§ **Task description**
Copy the listing below in full, exactly.

§ **Recorded information**

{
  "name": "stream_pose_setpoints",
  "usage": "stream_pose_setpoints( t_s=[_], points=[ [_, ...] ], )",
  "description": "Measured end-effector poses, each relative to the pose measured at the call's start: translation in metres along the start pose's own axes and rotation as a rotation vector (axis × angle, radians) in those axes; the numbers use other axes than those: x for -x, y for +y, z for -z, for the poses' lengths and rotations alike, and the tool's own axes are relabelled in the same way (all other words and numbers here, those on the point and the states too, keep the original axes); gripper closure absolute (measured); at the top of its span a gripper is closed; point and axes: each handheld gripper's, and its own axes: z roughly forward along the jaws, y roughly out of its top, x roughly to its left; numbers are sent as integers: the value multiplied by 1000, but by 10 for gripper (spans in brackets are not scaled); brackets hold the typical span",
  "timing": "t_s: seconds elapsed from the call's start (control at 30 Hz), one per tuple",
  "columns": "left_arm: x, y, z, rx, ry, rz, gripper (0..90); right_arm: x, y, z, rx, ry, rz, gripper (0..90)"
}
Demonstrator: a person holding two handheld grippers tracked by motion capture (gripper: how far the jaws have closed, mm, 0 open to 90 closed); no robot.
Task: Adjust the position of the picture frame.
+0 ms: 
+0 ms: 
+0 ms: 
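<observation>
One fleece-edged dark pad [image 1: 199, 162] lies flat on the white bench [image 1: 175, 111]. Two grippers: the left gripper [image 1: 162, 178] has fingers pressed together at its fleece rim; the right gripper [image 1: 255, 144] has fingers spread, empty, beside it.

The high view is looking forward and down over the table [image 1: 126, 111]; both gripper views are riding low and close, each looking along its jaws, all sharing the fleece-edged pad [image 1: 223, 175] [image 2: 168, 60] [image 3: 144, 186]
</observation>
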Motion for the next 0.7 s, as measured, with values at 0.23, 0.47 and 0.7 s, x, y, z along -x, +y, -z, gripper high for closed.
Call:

§ **Output of the exercise**
{
  "name": "stream_pose_setpoints",
  "usage": "stream_pose_setpoints( t_s=[_], points=[ [_, ...] ], )",
  "description": "Measured end-effector poses, each relative to the pose measured at the call's start: translation in metres along the start pose's own axes and rotation as a rotation vector (axis × angle, radians) in those axes; the numbers use other axes than those: x for -x, y for +y, z for -z, for the poses' lengths and rotations alike, and the tool's own axes are relabelled in the same way (all other words and numbers here, those on the point and the states too, keep the original axes); gripper closure absolute (measured); at the top of its span a gripper is closed; point and axes: each handheld gripper's, and its own axes: z roughly forward along the jaws, y roughly out of its top, x roughly to its left; numbers are sent as integers: the value multiplied by 1000, but by 10 for gripper (spans in brackets are not scaled); brackets hold the typical span",
  "timing": "t_s: seconds elapsed from the call's start (control at 30 Hz), one per tuple",
  "columns": "left_arm: x, y, z, rx, ry, rz, gripper (0..90); right_arm: x, y, z, rx, ry, rz, gripper (0..90)"
}
Demonstrator: a person holding two handheld grippers tracked by motion capture (gripper: how far the jaws have closed, mm, 0 open to 90 closed); no robot.
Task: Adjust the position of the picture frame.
+0 ms: 
+0 ms: 
+0 ms: 
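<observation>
One fleece-edged dark pad [image 1: 199, 162] lies flat on the white bench [image 1: 175, 111]. Two grippers: the left gripper [image 1: 162, 178] has fingers pressed together at its fleece rim; the right gripper [image 1: 255, 144] has fingers spread, empty, beside it.

The high view is looking forward and down over the table [image 1: 126, 111]; both gripper views are riding low and close, each looking along its jaws, all sharing the fleece-edged pad [image 1: 223, 175] [image 2: 168, 60] [image 3: 144, 186]
</observation>
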Motion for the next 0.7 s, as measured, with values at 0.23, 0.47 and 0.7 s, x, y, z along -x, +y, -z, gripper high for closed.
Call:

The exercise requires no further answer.